Fijémonos en el poder legislativo. Ese grupo de parásitos desacreditados, movidos desde tiempos del “Compadre Pedro Juan”, al compás de intereses retardatarios y el tintinear de monedas, se han pasado por el forro (no especificaré cuál forro) los deseos mayoritarios, dejando fuera del Código Penal las “tres causales”.

En secreto, esos diputados y senadores hicieron aprestos para reducir penas por corrupción, de seguro buscando favorecer amigos o pensando en ellos mismos. Y si eso no bastase para pintarlos de cuerpo entero, recordemos que nunca quisieron aprobar la “ley de extensión de dominios”, privando al gobierno de disponer de bienes robados. Ellos, sin duda, son uno de los mayores lastres con el que tiene que bregar el país, Abinader, y sus colaboradores bien intencionados.

Tengamos presente que muchos de los casos de corrupción enfrentados con gallardía y meticulosidad por la Procuraduría, fueron denunciados por periodistas independientes y ciudadanos particulares.
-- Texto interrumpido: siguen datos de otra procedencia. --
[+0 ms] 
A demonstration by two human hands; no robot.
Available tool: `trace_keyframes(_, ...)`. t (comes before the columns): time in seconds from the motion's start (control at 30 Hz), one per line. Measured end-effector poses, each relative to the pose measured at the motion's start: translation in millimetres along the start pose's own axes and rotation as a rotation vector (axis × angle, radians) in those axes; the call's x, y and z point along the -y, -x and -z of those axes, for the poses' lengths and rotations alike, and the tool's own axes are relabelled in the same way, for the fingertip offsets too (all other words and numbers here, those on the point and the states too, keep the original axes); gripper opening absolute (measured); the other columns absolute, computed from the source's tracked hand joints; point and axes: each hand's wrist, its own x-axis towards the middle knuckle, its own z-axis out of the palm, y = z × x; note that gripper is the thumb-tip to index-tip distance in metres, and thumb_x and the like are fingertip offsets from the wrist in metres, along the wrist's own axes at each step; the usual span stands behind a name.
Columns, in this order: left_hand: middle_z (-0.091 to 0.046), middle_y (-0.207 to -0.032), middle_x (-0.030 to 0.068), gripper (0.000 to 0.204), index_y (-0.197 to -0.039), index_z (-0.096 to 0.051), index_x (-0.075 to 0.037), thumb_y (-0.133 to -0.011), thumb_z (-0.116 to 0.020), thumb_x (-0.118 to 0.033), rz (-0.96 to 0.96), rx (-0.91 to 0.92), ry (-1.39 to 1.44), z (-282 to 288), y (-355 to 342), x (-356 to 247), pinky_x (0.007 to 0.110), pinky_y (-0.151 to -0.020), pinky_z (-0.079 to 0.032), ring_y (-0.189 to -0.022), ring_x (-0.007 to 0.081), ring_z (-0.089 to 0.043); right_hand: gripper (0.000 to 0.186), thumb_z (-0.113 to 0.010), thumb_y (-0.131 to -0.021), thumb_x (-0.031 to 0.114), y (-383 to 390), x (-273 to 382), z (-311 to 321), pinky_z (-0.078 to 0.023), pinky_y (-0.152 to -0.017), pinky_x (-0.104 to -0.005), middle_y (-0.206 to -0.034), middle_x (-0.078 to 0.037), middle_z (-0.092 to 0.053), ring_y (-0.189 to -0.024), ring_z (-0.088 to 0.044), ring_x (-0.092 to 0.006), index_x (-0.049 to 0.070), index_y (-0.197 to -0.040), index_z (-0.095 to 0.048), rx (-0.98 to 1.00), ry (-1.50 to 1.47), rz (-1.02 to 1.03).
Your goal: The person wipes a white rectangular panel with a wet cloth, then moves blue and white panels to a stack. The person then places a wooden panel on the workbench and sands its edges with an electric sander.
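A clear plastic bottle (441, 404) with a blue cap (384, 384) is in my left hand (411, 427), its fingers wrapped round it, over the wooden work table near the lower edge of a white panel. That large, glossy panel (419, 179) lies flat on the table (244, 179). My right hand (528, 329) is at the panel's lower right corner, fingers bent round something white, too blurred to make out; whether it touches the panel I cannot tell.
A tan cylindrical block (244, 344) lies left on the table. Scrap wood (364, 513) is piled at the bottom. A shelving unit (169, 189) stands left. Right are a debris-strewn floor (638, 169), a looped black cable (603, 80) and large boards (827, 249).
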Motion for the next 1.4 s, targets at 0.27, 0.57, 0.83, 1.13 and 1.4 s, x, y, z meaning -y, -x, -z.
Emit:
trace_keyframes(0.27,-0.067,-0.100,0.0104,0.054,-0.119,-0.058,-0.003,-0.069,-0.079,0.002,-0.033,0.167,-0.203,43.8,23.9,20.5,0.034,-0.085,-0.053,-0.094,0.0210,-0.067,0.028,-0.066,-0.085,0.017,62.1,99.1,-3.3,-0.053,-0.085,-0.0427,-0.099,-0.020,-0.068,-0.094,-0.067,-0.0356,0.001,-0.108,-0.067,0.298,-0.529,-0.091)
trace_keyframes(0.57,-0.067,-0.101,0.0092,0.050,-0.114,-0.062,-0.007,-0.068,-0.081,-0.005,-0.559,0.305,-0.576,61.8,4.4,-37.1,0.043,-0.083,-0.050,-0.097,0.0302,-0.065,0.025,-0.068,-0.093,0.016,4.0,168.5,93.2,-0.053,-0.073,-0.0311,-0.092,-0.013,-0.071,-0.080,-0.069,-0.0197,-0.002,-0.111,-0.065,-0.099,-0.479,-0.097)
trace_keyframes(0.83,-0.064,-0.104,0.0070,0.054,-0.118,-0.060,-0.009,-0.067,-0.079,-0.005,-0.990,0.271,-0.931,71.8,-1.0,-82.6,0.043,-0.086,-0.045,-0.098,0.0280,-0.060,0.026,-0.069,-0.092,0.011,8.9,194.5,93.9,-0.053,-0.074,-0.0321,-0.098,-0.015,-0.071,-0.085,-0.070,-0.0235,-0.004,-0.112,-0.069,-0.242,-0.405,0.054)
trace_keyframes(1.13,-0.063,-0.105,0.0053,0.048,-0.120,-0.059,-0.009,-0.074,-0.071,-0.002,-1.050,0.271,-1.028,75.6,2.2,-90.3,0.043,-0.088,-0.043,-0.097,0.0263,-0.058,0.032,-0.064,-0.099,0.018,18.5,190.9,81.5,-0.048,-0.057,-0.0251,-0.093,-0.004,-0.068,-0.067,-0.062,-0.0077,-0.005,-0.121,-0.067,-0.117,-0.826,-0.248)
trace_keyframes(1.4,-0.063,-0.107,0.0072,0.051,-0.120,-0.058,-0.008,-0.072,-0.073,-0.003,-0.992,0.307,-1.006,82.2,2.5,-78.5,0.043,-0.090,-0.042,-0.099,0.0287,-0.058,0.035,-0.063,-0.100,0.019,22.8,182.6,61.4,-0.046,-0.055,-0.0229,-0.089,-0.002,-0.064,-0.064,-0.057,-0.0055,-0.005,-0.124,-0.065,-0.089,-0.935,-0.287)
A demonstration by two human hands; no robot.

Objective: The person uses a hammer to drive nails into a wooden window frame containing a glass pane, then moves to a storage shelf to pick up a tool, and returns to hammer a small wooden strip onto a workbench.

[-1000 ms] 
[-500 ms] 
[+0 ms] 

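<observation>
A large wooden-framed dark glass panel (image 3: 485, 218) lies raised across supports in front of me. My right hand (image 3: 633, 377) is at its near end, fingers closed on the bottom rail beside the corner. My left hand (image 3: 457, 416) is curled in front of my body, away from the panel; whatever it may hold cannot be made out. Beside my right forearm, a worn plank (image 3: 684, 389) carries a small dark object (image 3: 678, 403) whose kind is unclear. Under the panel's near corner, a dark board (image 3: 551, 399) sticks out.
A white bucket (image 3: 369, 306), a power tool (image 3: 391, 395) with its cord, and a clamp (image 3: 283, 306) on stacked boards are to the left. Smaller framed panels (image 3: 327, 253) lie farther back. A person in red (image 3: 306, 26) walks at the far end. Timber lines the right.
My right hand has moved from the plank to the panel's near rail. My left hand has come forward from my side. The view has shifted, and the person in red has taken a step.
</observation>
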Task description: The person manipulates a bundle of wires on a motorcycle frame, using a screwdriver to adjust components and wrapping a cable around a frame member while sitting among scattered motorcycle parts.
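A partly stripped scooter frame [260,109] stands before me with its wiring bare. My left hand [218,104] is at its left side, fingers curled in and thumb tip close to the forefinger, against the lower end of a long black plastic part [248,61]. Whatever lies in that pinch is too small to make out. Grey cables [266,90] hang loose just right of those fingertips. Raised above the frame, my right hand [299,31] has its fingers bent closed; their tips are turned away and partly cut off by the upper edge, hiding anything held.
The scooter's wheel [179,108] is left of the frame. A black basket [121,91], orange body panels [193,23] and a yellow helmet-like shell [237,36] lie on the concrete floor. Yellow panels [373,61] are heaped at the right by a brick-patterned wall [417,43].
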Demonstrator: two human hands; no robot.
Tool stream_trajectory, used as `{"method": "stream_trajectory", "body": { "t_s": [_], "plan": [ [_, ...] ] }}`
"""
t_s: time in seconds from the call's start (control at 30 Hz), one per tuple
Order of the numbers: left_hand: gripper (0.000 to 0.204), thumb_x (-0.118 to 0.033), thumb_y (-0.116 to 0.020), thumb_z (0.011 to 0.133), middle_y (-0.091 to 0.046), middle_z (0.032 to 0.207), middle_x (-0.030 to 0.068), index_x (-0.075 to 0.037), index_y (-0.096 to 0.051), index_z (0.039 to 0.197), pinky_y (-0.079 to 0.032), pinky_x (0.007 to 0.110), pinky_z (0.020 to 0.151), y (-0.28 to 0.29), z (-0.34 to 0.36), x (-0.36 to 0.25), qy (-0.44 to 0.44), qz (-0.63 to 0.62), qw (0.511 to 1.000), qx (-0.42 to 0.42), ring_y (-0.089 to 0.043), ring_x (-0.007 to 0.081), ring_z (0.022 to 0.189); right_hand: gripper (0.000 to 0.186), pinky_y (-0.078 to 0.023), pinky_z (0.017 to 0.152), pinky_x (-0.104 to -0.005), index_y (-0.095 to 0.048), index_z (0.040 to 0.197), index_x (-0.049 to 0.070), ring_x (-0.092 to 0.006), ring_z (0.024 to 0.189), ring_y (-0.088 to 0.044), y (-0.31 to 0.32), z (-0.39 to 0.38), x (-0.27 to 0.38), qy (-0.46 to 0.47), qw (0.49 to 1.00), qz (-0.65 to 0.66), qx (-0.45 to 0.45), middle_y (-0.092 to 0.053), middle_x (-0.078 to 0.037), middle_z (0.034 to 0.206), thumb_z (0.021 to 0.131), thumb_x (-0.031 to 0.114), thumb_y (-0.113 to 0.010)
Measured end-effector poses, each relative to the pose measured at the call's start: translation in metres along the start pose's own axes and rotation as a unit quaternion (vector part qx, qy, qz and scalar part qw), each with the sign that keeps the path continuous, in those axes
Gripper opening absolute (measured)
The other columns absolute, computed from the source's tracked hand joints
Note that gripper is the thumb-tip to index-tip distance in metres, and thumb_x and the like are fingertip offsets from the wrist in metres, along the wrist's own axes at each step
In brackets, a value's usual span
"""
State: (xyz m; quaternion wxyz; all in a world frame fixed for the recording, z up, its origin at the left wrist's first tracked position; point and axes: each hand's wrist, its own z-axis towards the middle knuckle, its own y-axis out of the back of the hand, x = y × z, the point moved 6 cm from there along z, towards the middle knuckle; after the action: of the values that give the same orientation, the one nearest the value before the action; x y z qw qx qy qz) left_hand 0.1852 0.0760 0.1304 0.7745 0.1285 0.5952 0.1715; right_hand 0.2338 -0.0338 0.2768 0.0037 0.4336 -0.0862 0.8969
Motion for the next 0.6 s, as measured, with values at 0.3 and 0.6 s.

Pocos salieron directamente desde instituciones gubernamentales. No es de extrañar: esa cultura cómplice que describen César Pérez y otros pensadores enjundiosos infiltra al Estado actual.

Se dice que se quiere poner zancadillas a punteras y acertadas iniciativas del mandatario. El catorce de enero del presente, el ejecutivo firmó el decreto 22-21 creando una comisión de abogados con el objetivo de identificar vías legales para rescatar bienes robados al Estado. Pues bien, nadie volvió a saber de esa comisión. El “runrun” que va de boca en boca cuenta de la existencia de una oposición perturbadora dentro del anillo palaciego. Otra pared que deberán sortear los reformadores.

El pueblo sigue esperando – con menos paciencia – el encartamiento de antiguos ministros; algunos señalados por el rumor público como hombres bañados en oro por la corrupción, cuyas fortunas ponen en ridículo las del General Cáceres y su pastora. De esos ministerios – bien conocidos por todos – no salen auditorías ni sometimientos.  El intenso trabajo en que se encuentran inmersos, rescatando el turismo, salud y economía, ya no cuela como excusa. Está a la vista de todos: ni la procuraduría ni el presidente reciben la colaboración necesaria.

La histórica muralla de Constantinopla, donde por siglos tocaron retirada los ejércitos más poderosos de la época, finalmente fue penetrada el 20 de mayo de 1453 por tropas de Mehmed ll, luego de un largo asedio otomano. A la larga, la persistencia y la razón derriban las fortalezas más colosales.

Si todos persistimos, si el presidente no se rinde, y si la Procuraduría sigue implacable, esa fortaleza que cierra el paso a los cambios podrá ser derribada. Entonces, sólo entonces, saldremos del medioevo moral en que nos encontramos.